- _DESCRIPTION OF THE TASK_
Exactly the lines from the line containing "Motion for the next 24" through the last line of the entries below should appear in the answer, reproduced verbatim.
**** DATA TO PROCESS ****
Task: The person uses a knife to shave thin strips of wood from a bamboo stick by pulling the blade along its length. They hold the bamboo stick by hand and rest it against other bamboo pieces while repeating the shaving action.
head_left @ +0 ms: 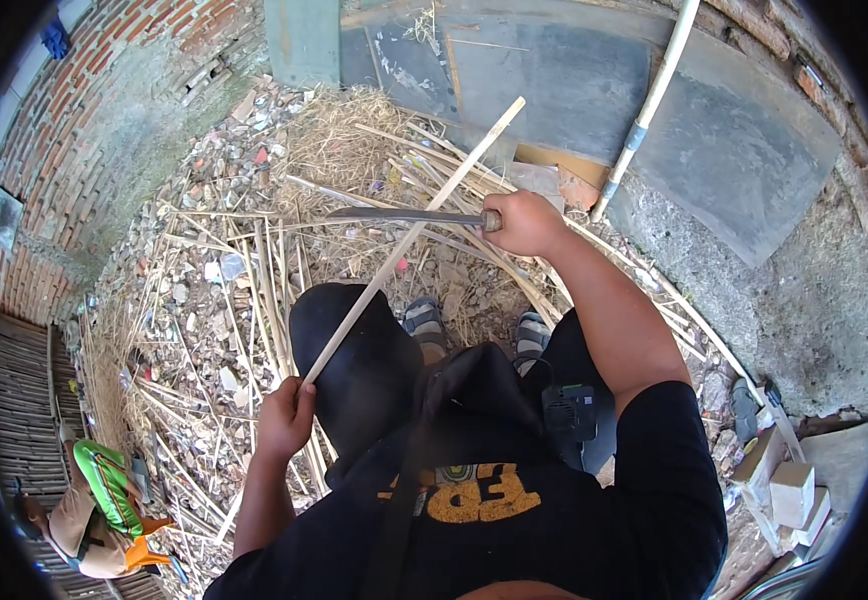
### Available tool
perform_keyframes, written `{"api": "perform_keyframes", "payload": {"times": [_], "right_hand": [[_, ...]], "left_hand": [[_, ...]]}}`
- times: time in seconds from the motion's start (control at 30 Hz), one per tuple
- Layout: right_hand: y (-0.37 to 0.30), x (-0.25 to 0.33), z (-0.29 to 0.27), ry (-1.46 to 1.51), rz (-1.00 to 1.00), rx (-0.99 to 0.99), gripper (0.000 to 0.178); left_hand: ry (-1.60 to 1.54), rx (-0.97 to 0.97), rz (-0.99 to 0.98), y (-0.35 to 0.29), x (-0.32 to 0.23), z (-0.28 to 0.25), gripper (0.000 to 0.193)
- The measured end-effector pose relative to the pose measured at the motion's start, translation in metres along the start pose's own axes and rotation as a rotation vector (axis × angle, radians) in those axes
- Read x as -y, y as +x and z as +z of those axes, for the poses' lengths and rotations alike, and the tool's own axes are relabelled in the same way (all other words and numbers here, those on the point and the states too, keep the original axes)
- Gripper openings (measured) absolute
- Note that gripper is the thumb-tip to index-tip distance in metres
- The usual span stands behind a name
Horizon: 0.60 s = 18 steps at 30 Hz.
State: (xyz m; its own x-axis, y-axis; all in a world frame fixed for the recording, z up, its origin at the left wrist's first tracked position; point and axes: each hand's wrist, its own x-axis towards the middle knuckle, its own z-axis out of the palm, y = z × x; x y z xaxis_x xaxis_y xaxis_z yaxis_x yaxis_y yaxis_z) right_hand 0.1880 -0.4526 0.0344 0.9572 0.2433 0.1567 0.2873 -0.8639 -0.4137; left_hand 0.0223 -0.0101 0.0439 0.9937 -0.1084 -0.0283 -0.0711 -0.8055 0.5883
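My left hand (285,420) is closed round the lower end of a long pale bamboo strip (379,279), which slants up and away to the right across my knee. In my right hand (526,224) is the wooden handle of a long-bladed knife, a machete (409,215). Its dark blade points left and crosses the strip at about its middle; whether the edge touches the strip I cannot tell. Beyond the blade, the strip's far end rises over a pile of bamboo strips.
Loose bamboo strips (269,290) and dry straw (339,140) lie on rubble around my sandalled feet. A pale pole (644,120) leans by grey panels (554,80) at the wall. Another person (94,520) is at lower left. Pale blocks (792,490) stand at right.
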Motion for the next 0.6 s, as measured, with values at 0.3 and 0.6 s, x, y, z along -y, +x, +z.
{"api": "perform_keyframes", "payload": {"times": [0.3,0.6], "right_hand": [[-0.006,-0.004,-0.007,0.099,0.009,-0.046,0.032],[-0.006,-0.002,-0.008,0.030,-0.008,0.041,0.034]], "left_hand": [[0.175,-0.167,-0.021,-0.014,-0.024,0.018,0.027],[0.075,-0.035,-0.061,-0.022,-0.002,0.019,0.041]]}}
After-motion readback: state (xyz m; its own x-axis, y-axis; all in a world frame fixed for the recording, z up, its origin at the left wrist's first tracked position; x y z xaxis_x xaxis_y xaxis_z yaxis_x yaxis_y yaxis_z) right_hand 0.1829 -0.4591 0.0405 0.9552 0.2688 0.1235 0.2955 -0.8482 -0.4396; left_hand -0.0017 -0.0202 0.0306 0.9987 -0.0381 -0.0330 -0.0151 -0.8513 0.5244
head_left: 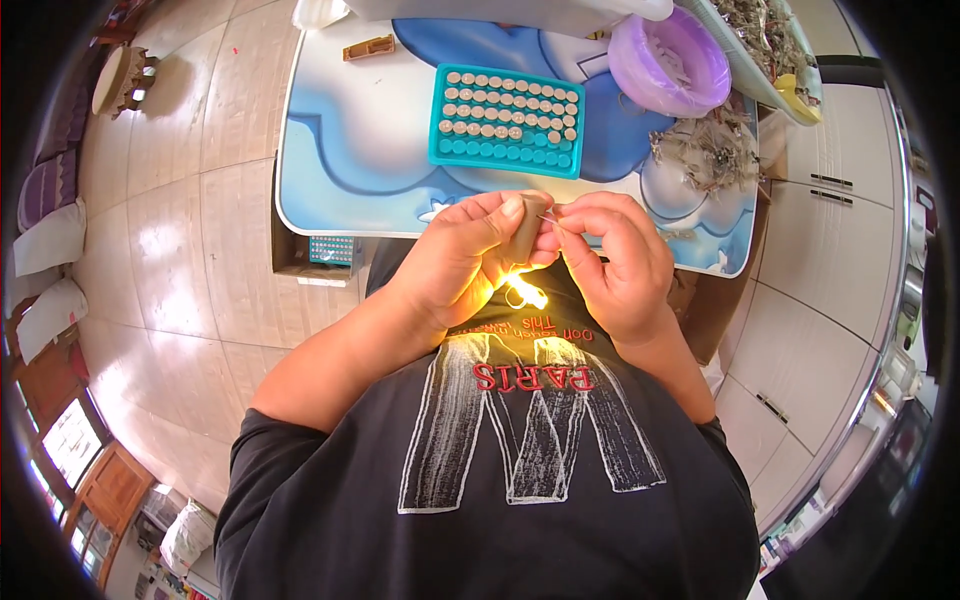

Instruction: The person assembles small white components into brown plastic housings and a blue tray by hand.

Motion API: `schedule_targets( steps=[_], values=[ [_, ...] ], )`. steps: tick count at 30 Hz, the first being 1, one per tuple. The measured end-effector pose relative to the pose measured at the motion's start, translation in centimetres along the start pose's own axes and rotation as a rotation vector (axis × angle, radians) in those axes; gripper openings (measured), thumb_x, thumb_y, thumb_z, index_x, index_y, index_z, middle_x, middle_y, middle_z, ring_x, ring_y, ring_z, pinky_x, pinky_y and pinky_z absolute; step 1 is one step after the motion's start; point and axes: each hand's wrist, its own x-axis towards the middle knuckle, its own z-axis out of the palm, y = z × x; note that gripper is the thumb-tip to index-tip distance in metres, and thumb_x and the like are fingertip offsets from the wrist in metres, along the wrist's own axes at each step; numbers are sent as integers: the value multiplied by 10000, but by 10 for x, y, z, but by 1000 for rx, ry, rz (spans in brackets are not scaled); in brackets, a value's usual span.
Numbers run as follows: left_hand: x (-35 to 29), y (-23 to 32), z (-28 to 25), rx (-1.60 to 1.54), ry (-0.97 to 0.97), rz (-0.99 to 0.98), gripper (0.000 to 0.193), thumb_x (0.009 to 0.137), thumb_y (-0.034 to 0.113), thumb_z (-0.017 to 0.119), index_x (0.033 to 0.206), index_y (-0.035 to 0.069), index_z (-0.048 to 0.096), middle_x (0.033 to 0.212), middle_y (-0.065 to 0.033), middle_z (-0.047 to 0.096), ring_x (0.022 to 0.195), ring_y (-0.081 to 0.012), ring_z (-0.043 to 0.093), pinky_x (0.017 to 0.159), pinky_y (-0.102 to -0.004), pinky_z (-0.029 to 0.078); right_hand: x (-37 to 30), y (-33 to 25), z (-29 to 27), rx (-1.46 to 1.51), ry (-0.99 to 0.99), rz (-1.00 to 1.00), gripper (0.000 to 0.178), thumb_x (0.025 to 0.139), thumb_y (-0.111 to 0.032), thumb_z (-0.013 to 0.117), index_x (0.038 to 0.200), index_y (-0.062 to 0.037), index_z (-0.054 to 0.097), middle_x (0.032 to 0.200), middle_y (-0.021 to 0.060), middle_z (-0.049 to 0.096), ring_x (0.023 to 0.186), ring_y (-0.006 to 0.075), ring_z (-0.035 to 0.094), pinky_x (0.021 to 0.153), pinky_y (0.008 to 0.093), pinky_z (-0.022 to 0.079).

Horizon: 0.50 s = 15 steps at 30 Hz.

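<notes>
Tan cylinder (527, 232): left hand (462, 243) is gripping it, right hand (622, 250) is pinching 1 pale strand (547, 217), likely adjusting; next move is probably needing steadiness.

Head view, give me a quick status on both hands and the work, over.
Left hand gripping brown piece. Right hand pinching thin pale strand beside it. Yellow light glowing below. Nothing visibly blocking the hands.

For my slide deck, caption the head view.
Left hand holds a tan piece, right hand a thin strand, near a glowing light; tray beyond.
</notes>
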Motion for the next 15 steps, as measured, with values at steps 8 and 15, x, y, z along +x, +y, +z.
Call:
schedule_targets(
  steps=[8,15],
  values=[
    [-4,4,15,63,206,-89,314,942,207,514,1092,-63,569,808,-50,585,808,-143,577,820,-280,490,2,-4,-1,-9,-50,-8,149,727,-7,686,839,-21,589,834,93,608,681,248,619,558,314,499],
    [-5,4,11,51,170,-72,335,938,222,525,1116,-59,563,908,-84,619,838,-152,593,825,-282,491,0,-4,-1,21,-33,1,151,728,-6,686,844,-12,589,838,104,612,708,259,623,589,322,503]
  ],
)
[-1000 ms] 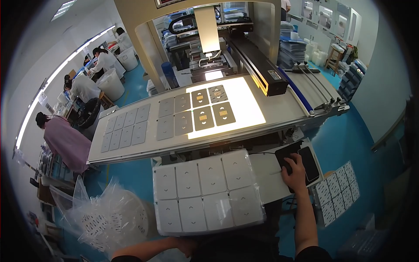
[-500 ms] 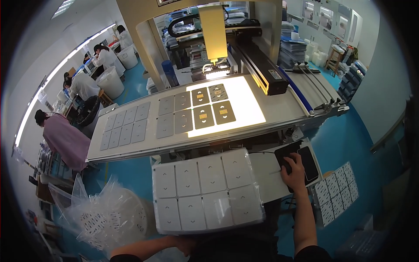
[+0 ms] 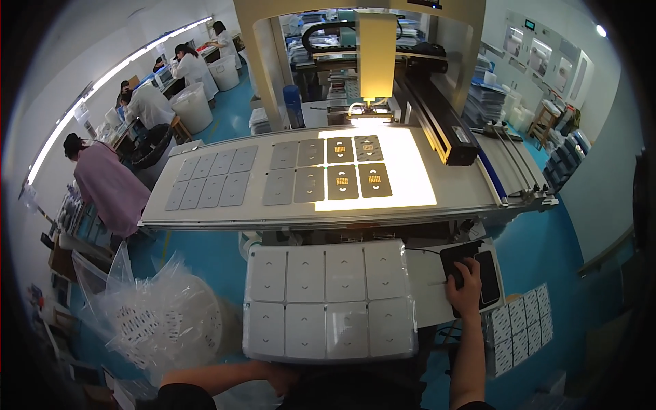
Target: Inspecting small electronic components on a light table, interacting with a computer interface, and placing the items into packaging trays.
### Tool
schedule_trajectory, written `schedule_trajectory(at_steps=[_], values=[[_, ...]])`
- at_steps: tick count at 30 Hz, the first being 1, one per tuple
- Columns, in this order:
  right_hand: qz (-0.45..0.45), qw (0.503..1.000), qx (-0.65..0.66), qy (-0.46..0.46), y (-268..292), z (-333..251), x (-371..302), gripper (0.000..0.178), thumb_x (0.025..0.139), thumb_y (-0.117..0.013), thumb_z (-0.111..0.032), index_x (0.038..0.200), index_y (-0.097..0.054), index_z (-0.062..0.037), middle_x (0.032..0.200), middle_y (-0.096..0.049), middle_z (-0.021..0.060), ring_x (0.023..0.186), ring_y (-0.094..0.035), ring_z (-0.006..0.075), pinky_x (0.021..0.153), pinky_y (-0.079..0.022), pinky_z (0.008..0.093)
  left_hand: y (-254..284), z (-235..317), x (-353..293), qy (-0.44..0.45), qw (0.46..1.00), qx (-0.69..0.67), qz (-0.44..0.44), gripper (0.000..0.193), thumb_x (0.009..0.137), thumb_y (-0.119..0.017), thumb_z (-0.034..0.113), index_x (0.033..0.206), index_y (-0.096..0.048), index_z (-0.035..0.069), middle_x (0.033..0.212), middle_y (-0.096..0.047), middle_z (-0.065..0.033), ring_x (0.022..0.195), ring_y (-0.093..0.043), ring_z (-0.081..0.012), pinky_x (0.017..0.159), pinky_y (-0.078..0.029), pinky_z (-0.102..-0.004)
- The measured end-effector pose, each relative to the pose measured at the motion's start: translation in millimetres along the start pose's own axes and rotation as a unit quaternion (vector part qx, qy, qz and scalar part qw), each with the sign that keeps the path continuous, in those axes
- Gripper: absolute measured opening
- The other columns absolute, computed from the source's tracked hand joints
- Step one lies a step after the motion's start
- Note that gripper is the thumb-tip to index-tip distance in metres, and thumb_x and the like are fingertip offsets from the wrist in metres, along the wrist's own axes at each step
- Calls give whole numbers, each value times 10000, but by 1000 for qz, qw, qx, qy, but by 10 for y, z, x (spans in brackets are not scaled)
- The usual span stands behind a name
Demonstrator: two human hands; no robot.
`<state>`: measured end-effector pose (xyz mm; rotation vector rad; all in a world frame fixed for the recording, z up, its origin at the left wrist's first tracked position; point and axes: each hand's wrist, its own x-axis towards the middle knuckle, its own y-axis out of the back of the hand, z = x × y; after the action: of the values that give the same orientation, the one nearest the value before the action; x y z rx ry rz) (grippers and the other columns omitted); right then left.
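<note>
The mouse is lying at four o'clock, mostly hidden under the right hand, whose fingers are spreading loosely and curving over it, seemingly to steer from above rather than to lift. Filling twelve o'clock, the tall machine is standing over its long bed, where panels are lying flat in neat rows, probably to keep them lined up. A bright patch is shining between twelve and one, perhaps so that the patterns on the dark panels are showing clearly. At eight o'clock a round white bin is holding a loose heap of clear film, some pieces bearing dark marks, with the upper ends sticking out past the rim. At six o'clock a stack of pale panel sheets is resting squarely before the person under glossy clear plastic, which is presumably guarding the faces from scratches; I cannot tell whether the plastic is enclosing it fully. Farther out at four, a patterned pile is sitting lower down. The left hand is staying just beside the stack's near edge, between six and seven; its fingers are disappearing into shadow, so I cannot tell how they are set. Smallest, a dark phone-shaped slab is lying just right of the right hand.
</note>
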<state>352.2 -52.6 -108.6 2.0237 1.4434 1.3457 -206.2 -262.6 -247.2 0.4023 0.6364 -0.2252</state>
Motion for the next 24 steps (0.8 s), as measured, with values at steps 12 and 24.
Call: schedule_trajectory(at_steps=[12, 24], values=[[-5, 1000, -4, 3, -5, -1, 4, 400, 863, -770, -87, 1255, -740, -11, 1373, -619, 257, 1217, -688, 475, 1007, -592, 501, -84, -124, 107, -26, 1000, -15, 2, 360, 690, -807, 256, 922, -851, -17, 911, -821, -219, 974, -784, -376, 982, -584, -518], [-4, 1000, -11, 2, 8, -7, 12, 400, 876, -772, -100, 1262, -735, -6, 1371, -617, 266, 1230, -671, 493, 1027, -579, 516, 72, 22, 11, -102, 989, 96, -56, 487, 563, -857, 250, 933, -837, -66, 918, -801, -260, 1004, -771, -432, 1123, -539, -559]])
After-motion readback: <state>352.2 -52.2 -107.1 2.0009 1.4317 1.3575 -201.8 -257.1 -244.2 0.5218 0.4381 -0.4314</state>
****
- _EXPECTED OUTPUT_
Motion for the next 24 steps (0.8 s), as measured, with values at steps 12 and 24.
Call: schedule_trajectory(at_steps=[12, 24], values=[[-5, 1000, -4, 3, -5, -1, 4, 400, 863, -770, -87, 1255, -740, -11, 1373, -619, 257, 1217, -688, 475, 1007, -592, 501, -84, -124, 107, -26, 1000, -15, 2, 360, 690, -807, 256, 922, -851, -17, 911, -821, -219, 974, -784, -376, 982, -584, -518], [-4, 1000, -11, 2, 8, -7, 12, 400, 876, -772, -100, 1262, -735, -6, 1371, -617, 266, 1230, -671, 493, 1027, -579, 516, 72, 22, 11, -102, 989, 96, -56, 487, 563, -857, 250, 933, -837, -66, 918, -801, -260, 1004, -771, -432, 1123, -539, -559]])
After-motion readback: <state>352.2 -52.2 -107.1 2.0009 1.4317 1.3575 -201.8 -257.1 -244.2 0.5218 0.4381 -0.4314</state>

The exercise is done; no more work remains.